--- Data Enclosed Below ---

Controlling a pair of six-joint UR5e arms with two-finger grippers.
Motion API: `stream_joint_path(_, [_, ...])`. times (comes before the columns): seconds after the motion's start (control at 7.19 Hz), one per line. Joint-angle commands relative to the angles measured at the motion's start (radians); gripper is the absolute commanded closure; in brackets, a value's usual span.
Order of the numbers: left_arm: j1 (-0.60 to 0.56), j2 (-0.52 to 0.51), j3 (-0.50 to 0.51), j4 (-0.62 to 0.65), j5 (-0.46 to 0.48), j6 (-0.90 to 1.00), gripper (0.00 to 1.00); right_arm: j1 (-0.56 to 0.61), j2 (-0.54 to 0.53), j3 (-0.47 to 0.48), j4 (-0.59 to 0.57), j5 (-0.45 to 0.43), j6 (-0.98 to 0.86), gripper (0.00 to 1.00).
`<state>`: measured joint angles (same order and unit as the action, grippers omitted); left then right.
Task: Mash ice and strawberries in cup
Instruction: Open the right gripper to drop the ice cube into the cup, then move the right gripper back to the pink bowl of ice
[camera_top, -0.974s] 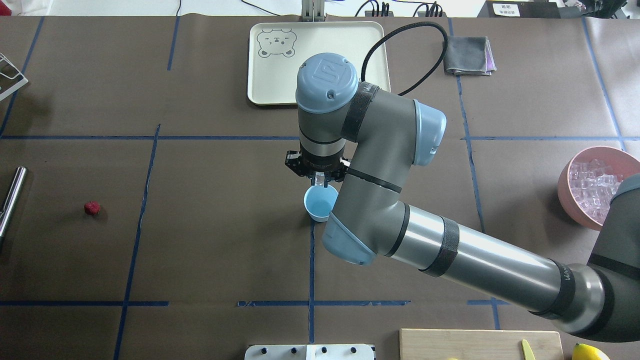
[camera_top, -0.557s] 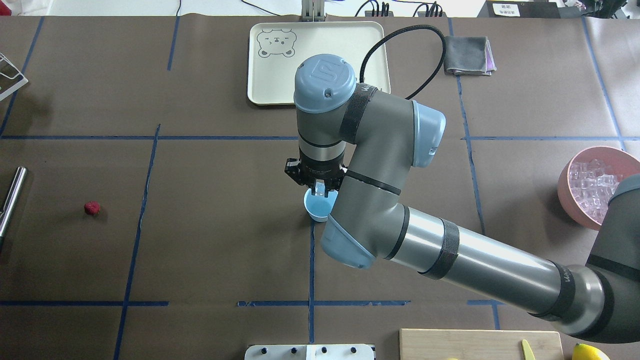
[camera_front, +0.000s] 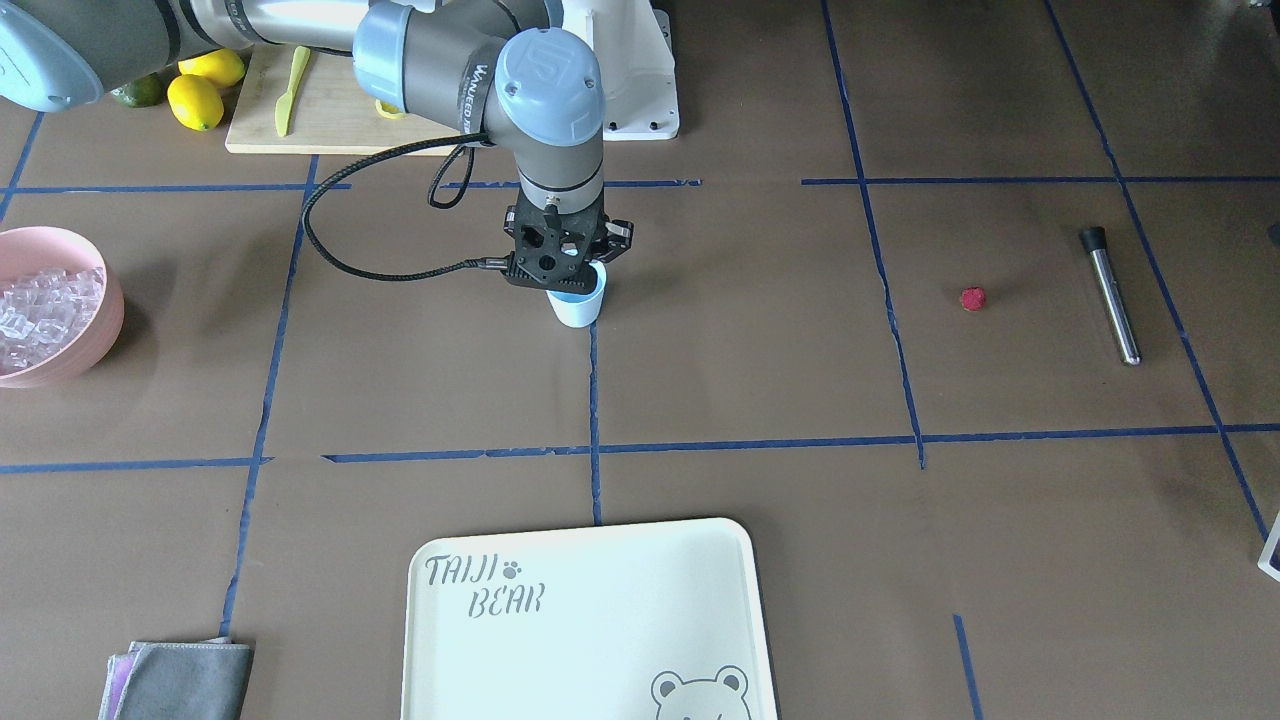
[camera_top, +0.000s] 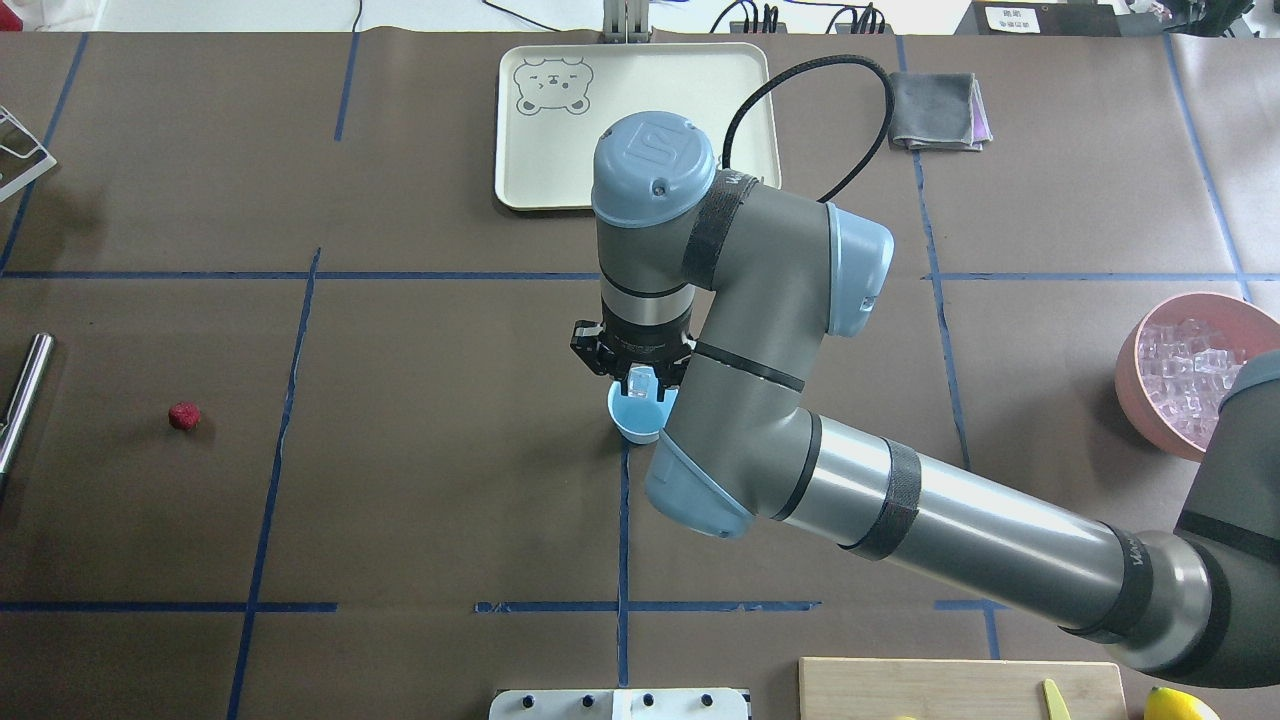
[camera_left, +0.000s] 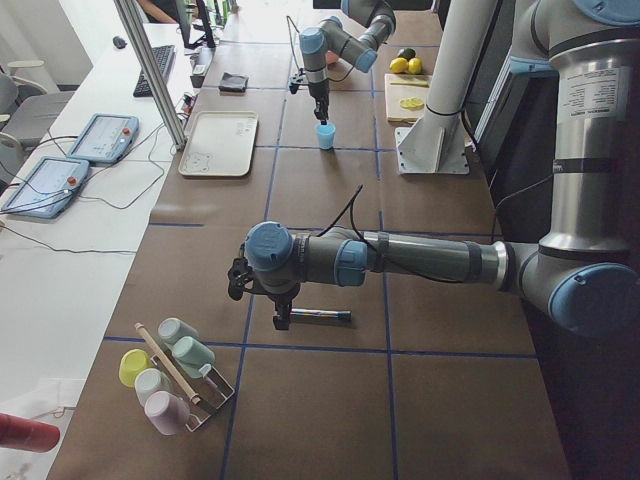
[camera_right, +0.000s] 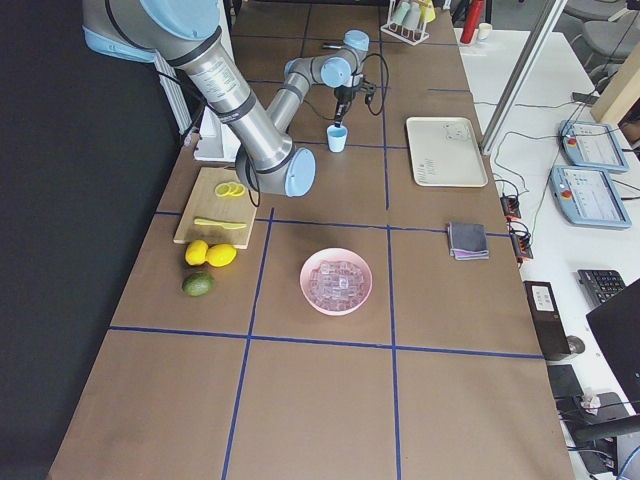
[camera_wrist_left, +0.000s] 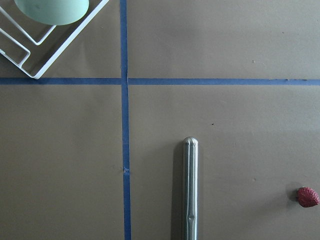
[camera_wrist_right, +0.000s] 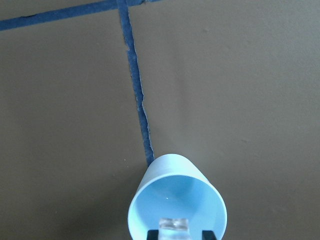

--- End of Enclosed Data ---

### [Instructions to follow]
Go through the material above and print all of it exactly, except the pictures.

### [Result]
Controlling a pair of six-joint UR5e arms with two-finger grippers.
Motion API: `stream_joint_path(_, [_, ...])`. times (comes before the columns): seconds after the motion's start (control at 7.19 Hz), one per line. Joint-angle commands relative to the angles measured at the motion's start (radians); gripper is the absolute commanded closure; in brackets, a value's usual span.
Order of the numbers: left_arm: j1 (-0.60 to 0.56), j2 (-0.52 to 0.51), j3 (-0.50 to 0.51), j4 (-0.62 to 0.65), j5 (-0.46 to 0.48), j6 (-0.90 to 1.00), gripper (0.00 to 1.00); right_arm: j1 (-0.56 to 0.61), j2 (-0.54 to 0.53), j3 (-0.47 to 0.48), j4 (-0.59 to 0.57), j5 (-0.45 to 0.43), j6 (-0.98 to 0.86), gripper (0.00 to 1.00).
`<state>`: measured joint angles (same order and unit as the action, grippers omitted); left then right.
Task: Mash ice and strawberries in cup
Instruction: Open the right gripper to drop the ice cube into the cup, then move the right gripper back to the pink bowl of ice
[camera_top, -0.974s] 
[camera_top, -0.557s] 
[camera_front, +0.000s] 
[camera_top, +0.000s] 
[camera_left, +0.000s] 
[camera_right, +0.000s] 
[camera_wrist_left, +0.000s] 
[camera_wrist_right, +0.000s] 

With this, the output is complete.